ACTIVITY → What this exercise calls for is an exact copy of the data.

- - - - -

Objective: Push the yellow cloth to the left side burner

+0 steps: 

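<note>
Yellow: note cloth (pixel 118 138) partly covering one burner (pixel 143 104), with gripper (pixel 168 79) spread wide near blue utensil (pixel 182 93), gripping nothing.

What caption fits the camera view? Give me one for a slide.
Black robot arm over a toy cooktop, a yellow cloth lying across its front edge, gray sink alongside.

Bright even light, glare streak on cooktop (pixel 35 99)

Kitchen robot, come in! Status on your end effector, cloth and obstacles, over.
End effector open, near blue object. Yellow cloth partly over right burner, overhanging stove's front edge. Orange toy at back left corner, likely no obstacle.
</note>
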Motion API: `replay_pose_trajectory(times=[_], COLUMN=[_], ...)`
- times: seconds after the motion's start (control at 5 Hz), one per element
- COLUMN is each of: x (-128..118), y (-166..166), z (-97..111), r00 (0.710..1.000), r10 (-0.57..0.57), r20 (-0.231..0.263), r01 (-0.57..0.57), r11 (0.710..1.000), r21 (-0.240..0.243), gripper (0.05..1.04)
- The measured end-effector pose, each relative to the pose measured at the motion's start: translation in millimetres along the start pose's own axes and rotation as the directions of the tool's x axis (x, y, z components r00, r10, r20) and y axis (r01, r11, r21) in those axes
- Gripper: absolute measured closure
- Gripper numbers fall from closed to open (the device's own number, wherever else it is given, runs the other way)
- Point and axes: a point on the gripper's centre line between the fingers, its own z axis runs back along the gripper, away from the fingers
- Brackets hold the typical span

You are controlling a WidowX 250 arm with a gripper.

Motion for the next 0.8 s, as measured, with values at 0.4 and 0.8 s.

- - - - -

EXPECTED OUTPUT →
Objective: Push the yellow cloth to the left side burner

+0 steps: 

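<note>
Yellow: note cloth (pixel 118 138) partly covering one burner (pixel 143 104), with gripper (pixel 168 79) spread wide near blue utensil (pixel 182 93), gripping nothing.

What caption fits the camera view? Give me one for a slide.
Black robot arm over a toy cooktop, a yellow cloth lying across its front edge, gray sink alongside.

Bright even light, glare streak on cooktop (pixel 35 99)

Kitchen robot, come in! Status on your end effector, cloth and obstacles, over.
End effector open, near blue object. Yellow cloth partly over right burner, overhanging stove's front edge. Orange toy at back left corner, likely no obstacle.
</note>
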Motion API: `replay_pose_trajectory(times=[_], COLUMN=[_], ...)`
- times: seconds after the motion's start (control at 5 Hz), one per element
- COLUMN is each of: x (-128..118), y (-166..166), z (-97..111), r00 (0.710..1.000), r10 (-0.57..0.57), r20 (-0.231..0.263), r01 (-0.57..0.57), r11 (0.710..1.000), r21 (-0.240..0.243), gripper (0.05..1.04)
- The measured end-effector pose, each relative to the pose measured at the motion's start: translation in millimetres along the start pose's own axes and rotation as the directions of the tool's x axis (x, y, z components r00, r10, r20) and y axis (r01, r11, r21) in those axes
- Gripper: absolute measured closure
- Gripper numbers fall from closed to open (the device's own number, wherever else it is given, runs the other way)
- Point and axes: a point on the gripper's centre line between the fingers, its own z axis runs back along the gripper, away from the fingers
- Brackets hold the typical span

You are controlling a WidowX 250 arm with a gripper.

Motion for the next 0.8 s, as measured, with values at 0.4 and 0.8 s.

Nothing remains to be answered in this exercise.